We had a hardware issue recently where we need to service the hardware of one of our Hyper-V cluster hosts. The HP engineer originally believed there was an issue with the server’s motherboard so this needed to be replaced. So it was. This didn’t fix the problem – it turned out to be something else but that’s a tangent.
When the server was fixed we brought it back online. Thanks to us using diskless blades and HP Virtual Connect, the OS and the data are stored on our fibre channel SAN. Nothing was damaged. The server started up and I tested VM failover using VMM. I was getting a failure of:
"Error (2915)
The WS-Management service cannot process the request. Object not found on the myserver.domain.internal server.
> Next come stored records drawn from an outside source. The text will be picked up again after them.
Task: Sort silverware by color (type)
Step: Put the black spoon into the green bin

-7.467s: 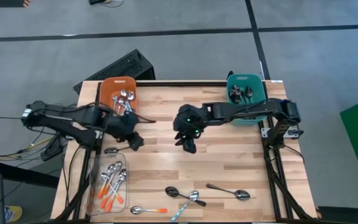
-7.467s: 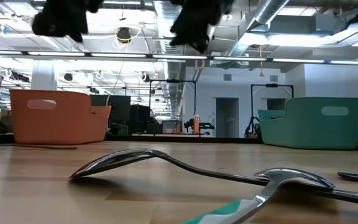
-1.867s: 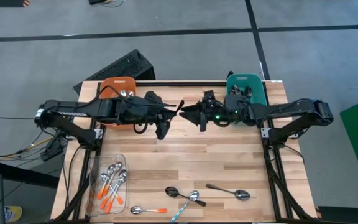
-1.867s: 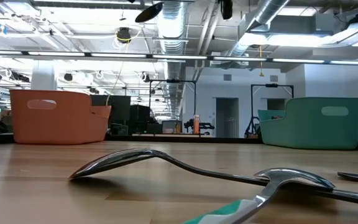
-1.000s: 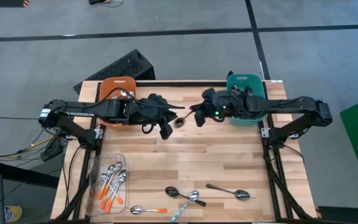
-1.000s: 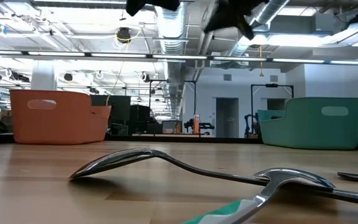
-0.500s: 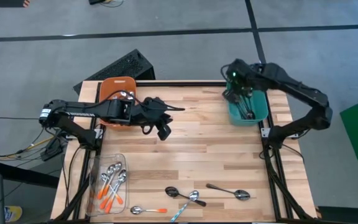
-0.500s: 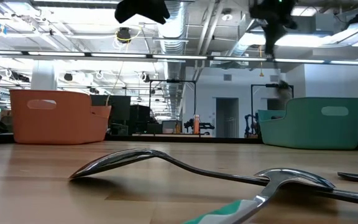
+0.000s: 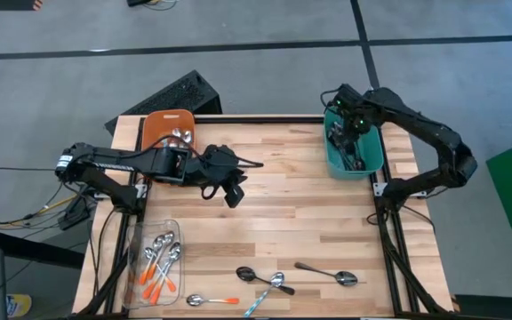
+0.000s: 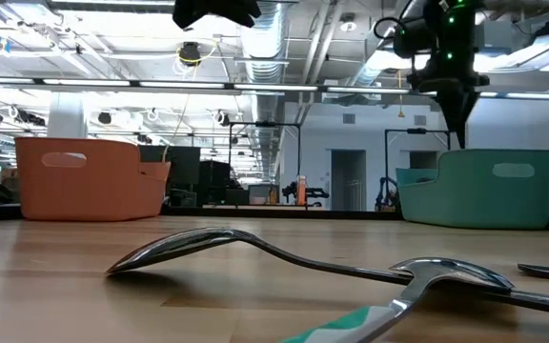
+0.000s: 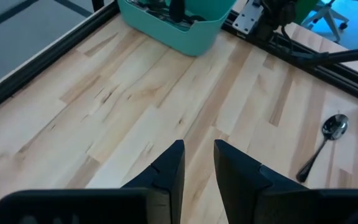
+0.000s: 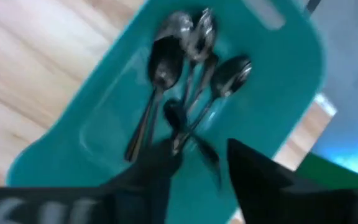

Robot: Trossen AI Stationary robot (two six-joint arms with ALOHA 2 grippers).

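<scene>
My right gripper (image 9: 348,140) hangs open over the teal bin (image 9: 356,153), fingers pointing down. In the right wrist view a blurred dark spoon (image 12: 188,134) shows between the fingers, above the dark spoons (image 12: 185,68) lying in the bin. My left gripper (image 9: 236,188) hovers over the table's far middle, open and empty (image 11: 198,158). Loose spoons lie flat at the near edge: an orange-handled one (image 9: 212,300), a dark one (image 9: 261,278), a blue-handled one (image 9: 270,290) and a silver one (image 9: 327,273). My right gripper has the blurred dark spoon (image 12: 194,146) in the gap between its spread fingers, over the teal bin; I cannot tell whether either finger touches it. My left gripper touches nothing.
An orange bin (image 9: 169,133) with silver spoons sits at the far left. A clear tray (image 9: 137,238) with orange-handled spoons is at the near left. Bare wood lies across the table's middle. In the low view a silver spoon (image 10: 246,246) lies close to the camera.
The two grippers were together over the table's far middle with a dark spoon between them. My right gripper then carried the spoon toward the right edge, stopped over the teal bin and tipped its fingers down. My left gripper drew back slightly toward the left.
</scene>
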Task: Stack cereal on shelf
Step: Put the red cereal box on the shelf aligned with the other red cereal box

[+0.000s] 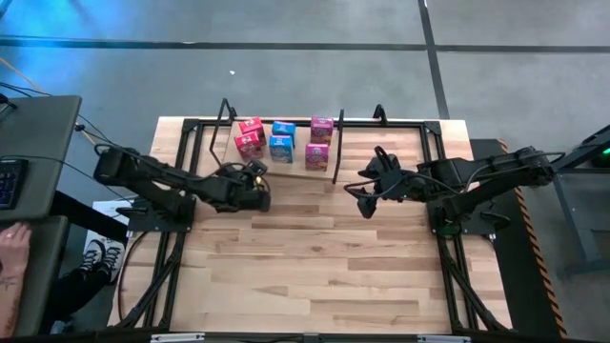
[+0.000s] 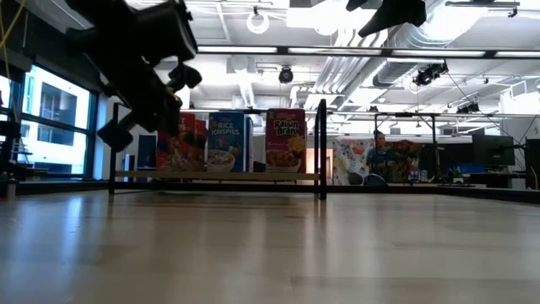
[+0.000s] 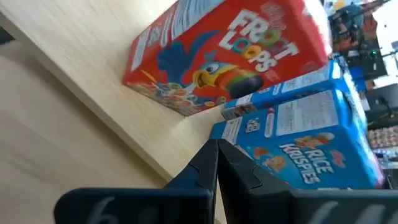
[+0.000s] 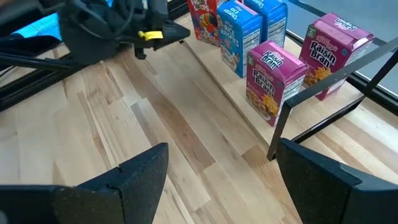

(Unknown error (0x80338000))
Recommended Action
Ensure that the agent is installed and running. If the error persists, reboot myserver.domain.internal and then try the operation again."
To debug I went into the Failover Cluster MMC. I expanded the service (VM) I was testing and expanded the properties. I failed it over. I could see the state saving and the disk going offline. However, the configuration would fail. The cluster would then move the VM to a working host. I tried a few more VM’s and then I had some luck. A VM stayed on the "bad" host after failing.
I went into the Hyper-V MMC and tried to start the VM there. I was told that:
"The virtual machine could not start because the hypervisor is not running".
Ah! The penny had dropped? There are two BIOS requirements for Hyper-V to work. CPU virtualisation assistance and DEP must be enabled. In a HP Proliant, they are in something like Advanced – Processor Options. My motherboard had been replaced, flashed with an upgrade and the old settings would be in the replaced motherboard. I enable the settings (requiring a reboot) and fired up the box.
All was now well. I could move VM’s with no issue.
BTW, if you will have a node offline in a cluster for some time then you need to be aware of your cluster quorum settings. Clusters with even numbers of nodes need a quorum and those with uneven numbers must not have a quorum. I keep a quorum disk in place just in case a node is going to be added/removed from the cluster. In our scenario, we had N+2 fault tolerance so I could afford to safely remove this node and alter the quorum settings without losing fault tolerance.